# Problem
In your reply, reproduce the lines from the first one below to the line containing "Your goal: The", inclusive, exactly as they stand.

——————

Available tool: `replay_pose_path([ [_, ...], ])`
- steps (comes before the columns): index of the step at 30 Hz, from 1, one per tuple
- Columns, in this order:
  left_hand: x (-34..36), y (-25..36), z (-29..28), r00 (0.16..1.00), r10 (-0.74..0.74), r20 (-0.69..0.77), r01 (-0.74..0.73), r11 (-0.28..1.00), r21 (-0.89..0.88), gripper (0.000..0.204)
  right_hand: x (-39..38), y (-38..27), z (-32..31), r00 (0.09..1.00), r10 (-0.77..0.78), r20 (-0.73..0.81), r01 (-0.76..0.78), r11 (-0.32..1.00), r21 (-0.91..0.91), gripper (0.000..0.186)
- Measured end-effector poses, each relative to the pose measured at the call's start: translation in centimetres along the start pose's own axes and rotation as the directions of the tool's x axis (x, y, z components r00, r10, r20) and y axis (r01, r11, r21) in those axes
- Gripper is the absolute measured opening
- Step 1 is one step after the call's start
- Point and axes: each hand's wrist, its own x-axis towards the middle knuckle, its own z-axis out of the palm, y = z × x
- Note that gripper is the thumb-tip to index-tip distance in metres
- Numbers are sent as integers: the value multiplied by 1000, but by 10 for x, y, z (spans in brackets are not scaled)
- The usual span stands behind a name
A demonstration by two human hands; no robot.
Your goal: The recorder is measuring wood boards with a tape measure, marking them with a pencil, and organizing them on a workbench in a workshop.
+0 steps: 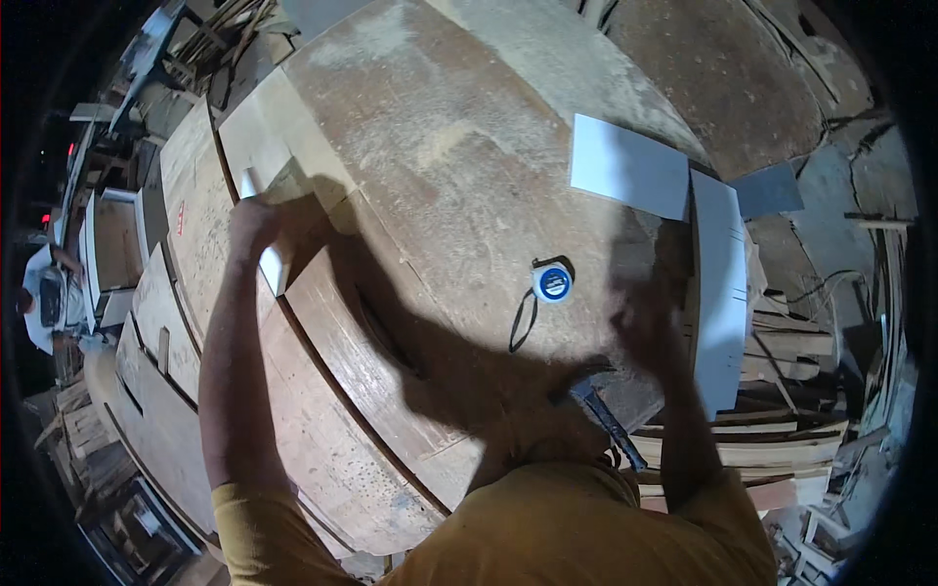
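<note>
My left hand (pixel 254 225) is closed around a narrow white strip of board (pixel 273 269), which stands near the dark gap in the wooden worktable (pixel 440 234). Smeared by motion and in shadow, my right hand (pixel 640 317) hovers over the table's right part; its fingers cannot be made out. To the left of that hand lies a blue and white tape measure (pixel 553 283) with a black wrist loop. A claw hammer (pixel 608 420) with a dark handle rests closer to my body, below the right hand.
A white rectangular panel (pixel 630 166) lies at the far right of the table. Beside it, a long white board (pixel 718 293) with short dark marks runs along the right edge. Stacked timber (pixel 782 449) is at the lower right. Another person (pixel 47 298) is at the far left.
</note>
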Motion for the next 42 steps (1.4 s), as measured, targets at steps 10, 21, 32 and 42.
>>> replay_pose_path([
  [10, -171, -161, -69, 964, -49, -263, -88, 870, -485, 19, 225, 89, -116, 976, 45, 213, 105, 758, -644, 92],
  [21, -470, -70, 2, 916, -388, -100, 394, 917, 55, 43, 101, 193, -254, 888, 456, 60, -330, 722, -608, 33],
  [32, -508, -19, 51, 968, -219, -124, 179, 945, -273, 50, -93, 176, -162, 835, 537, -122, -530, 844, 88, 49],
  [42, -537, 30, 29, 929, -193, -315, 6, 862, -508, 45, -123, 173, -183, 922, 224, -316, -117, 939, 324, 34],
])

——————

# Response for this exercise
Available tool: `replay_pose_path([ [_, ...], ])`
- steps (comes before the columns): index of the step at 30 Hz, from 1, one per tuple
- Columns, in this order:
  left_hand: x (-34..36), y (-25..36), z (-29..28), r00 (0.16..1.00), r10 (-0.74..0.74), r20 (-0.69..0.77), r01 (-0.74..0.73), r11 (-0.28..1.00), r21 (-0.89..0.88), gripper (0.000..0.204)
  right_hand: x (-39..38), y (-38..27), z (-32..31), r00 (0.09..1.00), r10 (-0.77..0.78), r20 (-0.73..0.81), r01 (-0.76..0.78), r11 (-0.32..1.00), r21 (-0.91..0.91), gripper (0.000..0.186)
- Measured end-effector poses, each relative to the pose measured at the call's start: translation in centimetres along the start pose's own axes and rotation as the directions of the tool's x axis (x, y, z components r00, r10, r20) and y axis (r01, r11, r21) in those axes
- Gripper is the absolute measured opening
- Step 1 is one step after the call's start
- Point and axes: each hand's wrist, its own x-axis towards the middle knuckle, its own z-axis out of the palm, y = z × x
- Note that gripper is the thumb-tip to index-tip distance in metres
- Numbers are sent as integers: the value multiplied by 1000, but by 10 for x, y, z (spans in brackets are not scaled)
- The usual span stands behind a name
A demonstration by two human hands; no robot.
Your goal: The recorder is measuring wood boards with a tape measure, marking them with a pencil, and organizing them on a workbench in a workshop.

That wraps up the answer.